• News

  • Peristiwa

Gegara Miras, Warga Dua Kampung di Papua Bentrok, Delapan Rumah Terbakar

Ilustrasi bentrok warga.
Bandung Kita
Ilustrasi bentrok warga.

JAYAPURA, NETRALNEWS.COM – Hanya dipicu minuman keras, warga dua kampung di Papua bentrok. Akibatnya, sebanyak delapan unit rumah hangus terbakar dan 10 unit rumah dirusak oleh warga.

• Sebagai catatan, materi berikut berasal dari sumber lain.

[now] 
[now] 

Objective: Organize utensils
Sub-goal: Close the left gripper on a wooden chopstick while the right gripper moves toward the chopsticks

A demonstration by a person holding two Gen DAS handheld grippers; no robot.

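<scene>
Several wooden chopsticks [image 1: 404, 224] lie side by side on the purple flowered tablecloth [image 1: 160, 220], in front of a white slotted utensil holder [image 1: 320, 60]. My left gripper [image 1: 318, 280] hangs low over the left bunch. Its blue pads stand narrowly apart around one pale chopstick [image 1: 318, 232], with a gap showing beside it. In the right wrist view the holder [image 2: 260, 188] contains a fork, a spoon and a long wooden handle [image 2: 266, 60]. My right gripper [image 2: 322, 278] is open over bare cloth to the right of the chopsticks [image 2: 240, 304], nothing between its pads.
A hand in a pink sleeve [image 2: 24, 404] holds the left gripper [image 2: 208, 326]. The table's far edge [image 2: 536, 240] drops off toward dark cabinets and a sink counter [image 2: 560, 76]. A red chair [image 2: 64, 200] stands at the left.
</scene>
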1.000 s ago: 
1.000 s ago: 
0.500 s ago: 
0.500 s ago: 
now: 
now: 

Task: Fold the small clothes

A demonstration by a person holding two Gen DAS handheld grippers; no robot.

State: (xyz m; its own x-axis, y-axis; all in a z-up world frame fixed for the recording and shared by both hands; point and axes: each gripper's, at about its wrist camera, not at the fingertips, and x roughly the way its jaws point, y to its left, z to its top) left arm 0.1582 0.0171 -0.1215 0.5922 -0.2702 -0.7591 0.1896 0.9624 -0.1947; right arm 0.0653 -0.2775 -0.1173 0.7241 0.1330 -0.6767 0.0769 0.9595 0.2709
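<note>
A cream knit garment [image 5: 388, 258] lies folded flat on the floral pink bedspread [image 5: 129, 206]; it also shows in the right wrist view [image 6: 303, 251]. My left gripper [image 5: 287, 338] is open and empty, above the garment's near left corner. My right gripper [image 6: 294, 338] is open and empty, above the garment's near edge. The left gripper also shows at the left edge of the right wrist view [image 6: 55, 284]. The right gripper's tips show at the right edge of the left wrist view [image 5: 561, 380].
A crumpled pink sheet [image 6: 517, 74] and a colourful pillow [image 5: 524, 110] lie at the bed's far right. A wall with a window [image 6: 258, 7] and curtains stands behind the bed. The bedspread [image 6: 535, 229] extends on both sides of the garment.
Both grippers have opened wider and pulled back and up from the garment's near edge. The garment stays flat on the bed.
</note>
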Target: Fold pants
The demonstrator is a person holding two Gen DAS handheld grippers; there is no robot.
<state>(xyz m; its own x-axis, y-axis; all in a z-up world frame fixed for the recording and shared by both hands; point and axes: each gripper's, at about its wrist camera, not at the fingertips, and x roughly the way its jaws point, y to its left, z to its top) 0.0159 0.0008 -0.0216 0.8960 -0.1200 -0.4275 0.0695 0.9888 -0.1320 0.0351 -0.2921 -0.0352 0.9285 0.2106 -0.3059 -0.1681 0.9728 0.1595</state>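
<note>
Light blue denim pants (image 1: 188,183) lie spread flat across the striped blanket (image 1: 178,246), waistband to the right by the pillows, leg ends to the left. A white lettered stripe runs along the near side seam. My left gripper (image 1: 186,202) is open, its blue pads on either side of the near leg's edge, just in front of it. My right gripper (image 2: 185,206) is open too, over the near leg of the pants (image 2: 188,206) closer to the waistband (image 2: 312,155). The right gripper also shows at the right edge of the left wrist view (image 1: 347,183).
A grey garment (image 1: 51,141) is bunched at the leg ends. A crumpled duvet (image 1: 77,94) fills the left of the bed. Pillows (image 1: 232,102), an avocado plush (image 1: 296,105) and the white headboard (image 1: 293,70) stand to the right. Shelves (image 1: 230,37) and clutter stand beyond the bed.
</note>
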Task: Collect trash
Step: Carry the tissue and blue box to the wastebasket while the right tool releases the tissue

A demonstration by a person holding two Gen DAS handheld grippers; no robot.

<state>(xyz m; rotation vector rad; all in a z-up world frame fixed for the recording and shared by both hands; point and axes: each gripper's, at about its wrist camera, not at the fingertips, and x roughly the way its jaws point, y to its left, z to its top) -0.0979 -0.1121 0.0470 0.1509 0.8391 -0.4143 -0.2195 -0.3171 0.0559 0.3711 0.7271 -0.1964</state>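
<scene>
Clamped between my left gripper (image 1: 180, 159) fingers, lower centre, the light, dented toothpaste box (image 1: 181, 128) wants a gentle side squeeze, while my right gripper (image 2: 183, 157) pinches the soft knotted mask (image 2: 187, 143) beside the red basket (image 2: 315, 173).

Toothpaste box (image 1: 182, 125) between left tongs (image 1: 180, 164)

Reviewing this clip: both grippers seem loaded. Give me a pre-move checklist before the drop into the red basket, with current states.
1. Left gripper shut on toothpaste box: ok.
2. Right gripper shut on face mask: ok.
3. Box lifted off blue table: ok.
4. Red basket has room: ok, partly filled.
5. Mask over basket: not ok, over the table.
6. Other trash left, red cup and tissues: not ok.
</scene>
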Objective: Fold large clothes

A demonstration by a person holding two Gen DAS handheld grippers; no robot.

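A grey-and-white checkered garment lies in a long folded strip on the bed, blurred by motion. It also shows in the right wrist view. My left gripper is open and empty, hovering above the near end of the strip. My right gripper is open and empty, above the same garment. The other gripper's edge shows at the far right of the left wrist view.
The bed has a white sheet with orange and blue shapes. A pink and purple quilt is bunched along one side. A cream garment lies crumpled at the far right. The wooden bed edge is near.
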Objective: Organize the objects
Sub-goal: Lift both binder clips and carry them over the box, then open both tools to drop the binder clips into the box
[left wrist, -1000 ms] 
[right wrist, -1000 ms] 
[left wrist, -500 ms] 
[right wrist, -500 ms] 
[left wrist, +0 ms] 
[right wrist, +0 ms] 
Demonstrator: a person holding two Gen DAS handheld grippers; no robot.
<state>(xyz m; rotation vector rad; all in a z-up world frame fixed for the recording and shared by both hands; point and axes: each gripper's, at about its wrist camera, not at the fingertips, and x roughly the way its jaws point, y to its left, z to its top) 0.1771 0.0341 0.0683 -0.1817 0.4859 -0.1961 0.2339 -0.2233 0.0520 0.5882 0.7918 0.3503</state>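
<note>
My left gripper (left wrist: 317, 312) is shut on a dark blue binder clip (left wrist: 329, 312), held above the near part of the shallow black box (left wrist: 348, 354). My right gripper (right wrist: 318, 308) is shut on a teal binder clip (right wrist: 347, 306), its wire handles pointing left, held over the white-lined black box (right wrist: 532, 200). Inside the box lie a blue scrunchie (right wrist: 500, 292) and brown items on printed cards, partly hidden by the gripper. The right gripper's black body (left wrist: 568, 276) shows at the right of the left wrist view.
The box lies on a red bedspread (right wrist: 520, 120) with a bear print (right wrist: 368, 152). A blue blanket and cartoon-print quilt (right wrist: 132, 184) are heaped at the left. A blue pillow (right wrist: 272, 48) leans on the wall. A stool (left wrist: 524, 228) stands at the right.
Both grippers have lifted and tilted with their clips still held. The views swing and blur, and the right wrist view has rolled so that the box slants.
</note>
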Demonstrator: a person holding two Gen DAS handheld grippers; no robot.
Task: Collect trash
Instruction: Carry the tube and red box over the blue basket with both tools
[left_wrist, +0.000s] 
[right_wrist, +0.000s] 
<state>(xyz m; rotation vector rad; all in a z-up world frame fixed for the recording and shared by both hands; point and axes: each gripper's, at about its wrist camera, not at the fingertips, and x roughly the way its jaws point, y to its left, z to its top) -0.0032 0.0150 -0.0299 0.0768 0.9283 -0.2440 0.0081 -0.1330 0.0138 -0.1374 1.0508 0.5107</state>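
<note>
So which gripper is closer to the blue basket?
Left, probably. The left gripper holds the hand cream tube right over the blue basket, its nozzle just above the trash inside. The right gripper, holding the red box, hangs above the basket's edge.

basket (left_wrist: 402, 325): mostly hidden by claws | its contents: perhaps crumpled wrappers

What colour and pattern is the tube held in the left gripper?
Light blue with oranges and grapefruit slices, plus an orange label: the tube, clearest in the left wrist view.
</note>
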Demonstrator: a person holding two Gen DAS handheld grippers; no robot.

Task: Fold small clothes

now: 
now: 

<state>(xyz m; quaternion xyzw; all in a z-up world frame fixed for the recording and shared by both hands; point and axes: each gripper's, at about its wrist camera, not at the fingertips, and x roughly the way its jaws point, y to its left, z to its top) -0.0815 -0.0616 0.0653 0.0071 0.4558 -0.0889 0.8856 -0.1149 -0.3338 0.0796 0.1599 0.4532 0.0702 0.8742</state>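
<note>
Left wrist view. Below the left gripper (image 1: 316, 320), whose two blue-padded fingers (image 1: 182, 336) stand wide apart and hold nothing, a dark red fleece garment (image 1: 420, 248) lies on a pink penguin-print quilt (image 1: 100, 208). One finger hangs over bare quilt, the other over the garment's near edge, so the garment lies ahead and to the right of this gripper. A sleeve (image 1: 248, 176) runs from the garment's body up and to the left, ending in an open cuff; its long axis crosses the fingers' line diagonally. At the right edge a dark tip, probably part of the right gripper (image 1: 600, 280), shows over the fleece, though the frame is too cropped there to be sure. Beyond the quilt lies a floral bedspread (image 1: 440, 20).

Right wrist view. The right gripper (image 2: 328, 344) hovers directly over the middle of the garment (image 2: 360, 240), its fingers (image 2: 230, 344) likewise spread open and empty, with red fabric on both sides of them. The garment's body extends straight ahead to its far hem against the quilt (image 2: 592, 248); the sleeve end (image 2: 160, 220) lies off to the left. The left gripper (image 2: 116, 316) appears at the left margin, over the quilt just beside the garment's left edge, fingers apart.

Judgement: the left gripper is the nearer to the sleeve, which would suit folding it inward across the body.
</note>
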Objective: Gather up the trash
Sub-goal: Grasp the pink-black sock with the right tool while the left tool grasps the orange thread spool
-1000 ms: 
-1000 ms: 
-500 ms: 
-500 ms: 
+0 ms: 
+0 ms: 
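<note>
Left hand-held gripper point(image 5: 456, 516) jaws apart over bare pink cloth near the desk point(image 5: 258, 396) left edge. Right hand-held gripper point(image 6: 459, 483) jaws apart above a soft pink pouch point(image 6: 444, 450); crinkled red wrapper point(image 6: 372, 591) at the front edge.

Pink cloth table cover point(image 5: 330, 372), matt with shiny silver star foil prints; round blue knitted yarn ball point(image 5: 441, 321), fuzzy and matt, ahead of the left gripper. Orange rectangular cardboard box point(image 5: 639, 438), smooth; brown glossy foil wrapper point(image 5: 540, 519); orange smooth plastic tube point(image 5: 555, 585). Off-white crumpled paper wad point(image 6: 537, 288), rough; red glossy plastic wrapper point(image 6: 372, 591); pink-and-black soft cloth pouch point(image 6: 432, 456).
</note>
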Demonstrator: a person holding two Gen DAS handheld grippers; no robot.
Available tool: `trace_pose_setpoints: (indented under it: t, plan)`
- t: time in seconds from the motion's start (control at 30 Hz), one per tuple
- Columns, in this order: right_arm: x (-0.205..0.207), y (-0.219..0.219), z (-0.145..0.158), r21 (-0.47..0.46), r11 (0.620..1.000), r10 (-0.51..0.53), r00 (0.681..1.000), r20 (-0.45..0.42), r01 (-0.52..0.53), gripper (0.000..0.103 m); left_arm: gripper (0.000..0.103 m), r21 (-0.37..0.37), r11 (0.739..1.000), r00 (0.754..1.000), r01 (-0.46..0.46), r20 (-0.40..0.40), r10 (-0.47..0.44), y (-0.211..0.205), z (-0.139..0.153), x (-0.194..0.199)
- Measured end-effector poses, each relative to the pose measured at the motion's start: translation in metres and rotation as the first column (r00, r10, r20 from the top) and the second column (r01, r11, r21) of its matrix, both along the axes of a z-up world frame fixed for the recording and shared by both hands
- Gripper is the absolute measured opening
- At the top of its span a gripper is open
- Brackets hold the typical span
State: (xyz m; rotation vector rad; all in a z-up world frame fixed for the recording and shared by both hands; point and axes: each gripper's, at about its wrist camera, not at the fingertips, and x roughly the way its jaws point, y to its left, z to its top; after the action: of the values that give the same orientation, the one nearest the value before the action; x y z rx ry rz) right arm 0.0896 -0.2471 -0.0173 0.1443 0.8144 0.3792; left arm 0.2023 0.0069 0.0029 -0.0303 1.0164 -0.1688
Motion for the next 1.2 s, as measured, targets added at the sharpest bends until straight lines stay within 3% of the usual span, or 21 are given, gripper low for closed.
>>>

Bentrok yang berlangsung Minggu (19/4/2020) itu melibatkan masyarakat Kampung Kehiran I dengan masyarakat Kampung Toware, Distrik Waibu, Kabupaten Jayapura, Papua.

Awal mula kejadian pada hari Sabtu, 18 April 2020, pada saat itu salah seorang oknum pemuda berinisial NT yang sedang dalam pengaruh minuman keras datang ke Kampung Kehiran I kemudian melakukan pengrusakan rumah salah satu warga.

Kemudian pada Minggu, 19 April 2020 pukul 17.00 WIT, NT melakukan pemukulan terhadap Ondoafi alias Kepala Adat di Kehiran I. Masyarakat yang tidak terima atas kejadian tersebut langsung menyerang warga Kampung Toware menggunakan alat tajam mulai dari parang, panah dan lain-lain.

Kejadian itu pun mengakibatkan seorang yang bernama Nimbrot Tungkoye mengalami luka hantaman di bagian kepala sebelah kiri.

Kabid Humas Polda Papua Kombes Pol Ahmad Musthofa Kamal mengutarakan, setelah beberapa menit kemudian masyarakat Kehiran I mendengar bahwa Ondoafi Kehiran I dipukul oleh massa dari Kampung Toware. Selanjutnya massa dari kampung Kehiran I yang dibantu masyarakat dari Kampung Yoboi melakukan penyerangan dan membakar rumah warga Kampung Toware.

“Setelah piket jaga Polres Jayapura yang mendapat laporan dari masyarakat bahwa telah terjadi pertikaian antara masyarakat Kampung Kehiran I dengan masyarakat Toware, langsung menuju ke lokasi. Tiba di lokasi kemudian menghalau massa yang melakukan aksi saling serang,” kata Kamal.

Kamal mengatakan, aparat Kepolisian hingga saat ini masih melakukan penjagaan di kedua Kampung. Kapolres pun telah berkoordinasi dengan tokoh dari kedua Kampung, melakukan penyelidikan dan penyidikan.

“Kasus ini telah ditangani oleh Polres Jayapura,”tegasnya. 

Kamal menyayangkan peristiwa ini terjadi. Seharusnya permasalahan awal tentang penganiayaan ini dapat di selesaikan dengan baik oleh kedua bela pihak. Sehingga tidak merugikan warga yang tidak tahu menahu karena egonya, yang berujung pengrusakan dan pembakaran rumah.

“Saat ini, situasi pasca kejadian tersebut sudah kondusif kedua massa dapat dipisahkan oleh anggota Polri yang ada di lapangan,” kata dia.